Part 53 showed how to ship a plugin that adds a new contributor (a DNS provider). This part shows the harder case: a plugin that adds a whole new sub-DSL to Ops.Dsl. Specifically, we will design Ops.HomeRouter — a hypothetical sub-DSL for managing the team's home router configuration (port forwards, firewall rules, VLANs).

The thesis of this part is: adding a new sub-DSL to Ops.Dsl is one new attribute class with [MetaConcept], one new companion class, and (optionally) some [MetaConstraint] validators. The plugin ships them in a NuGet. HomeLab's MetamodelRegistry discovers them at startup, and every analyzer that walks the metamodel sees the new concepts as first-class citizens.


The shape

Ops.HomeRouter defines four concepts:

  • HomeRouterDeviceAttribute — declares that a class represents a router device (e.g.
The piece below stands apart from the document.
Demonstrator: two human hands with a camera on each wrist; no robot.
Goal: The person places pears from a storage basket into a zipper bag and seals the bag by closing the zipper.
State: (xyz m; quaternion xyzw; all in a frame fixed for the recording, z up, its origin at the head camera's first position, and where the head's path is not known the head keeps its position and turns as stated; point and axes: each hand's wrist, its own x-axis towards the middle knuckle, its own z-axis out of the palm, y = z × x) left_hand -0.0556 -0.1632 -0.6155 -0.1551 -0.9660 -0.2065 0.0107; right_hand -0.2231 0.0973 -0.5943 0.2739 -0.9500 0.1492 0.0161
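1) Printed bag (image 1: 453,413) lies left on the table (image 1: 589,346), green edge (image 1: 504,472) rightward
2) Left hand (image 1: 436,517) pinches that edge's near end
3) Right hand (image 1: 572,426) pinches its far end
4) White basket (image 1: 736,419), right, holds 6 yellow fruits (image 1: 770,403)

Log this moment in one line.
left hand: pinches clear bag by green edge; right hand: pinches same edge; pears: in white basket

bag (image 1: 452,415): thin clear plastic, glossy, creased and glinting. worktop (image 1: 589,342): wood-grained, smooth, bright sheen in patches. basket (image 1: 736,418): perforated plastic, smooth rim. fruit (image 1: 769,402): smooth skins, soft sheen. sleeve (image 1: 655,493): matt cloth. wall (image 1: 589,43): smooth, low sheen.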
UniFi USG, OPNsense, Mikrotik).
  • PortForwardAttribute — declares a port forwarding rule.
  • FirewallRuleAttribute — declares a firewall rule (allow/deny).
  • VlanAttribute — declares a VLAN.

Each one is an attribute decorated with [MetaConcept] and paired with a companion class.


The attribute definitions

// FrenchExDev.HomeLab.Plugin.HomeRouter — the plugin assembly

using FrenchExDev.Net.Dsl;

namespace FrenchExDev.HomeLab.Plugin.HomeRouter;

// 1. The router device concept
public sealed class HomeRouterDeviceConcept : MetaConcept
{
    public override string Name => "HomeRouterDevice";
    public override Type AttributeType => typeof(HomeRouterDeviceAttribute);
}

[MetaConcept(typeof(HomeRouterDeviceConcept))]
[AttributeUsage(AttributeTargets.Class)]
public sealed class HomeRouterDeviceAttribute : Attribute
{
    [MetaProperty("Vendor", "string", Required = true)]
    public string Vendor { get; }              // "unifi", "opnsense", "mikrotik"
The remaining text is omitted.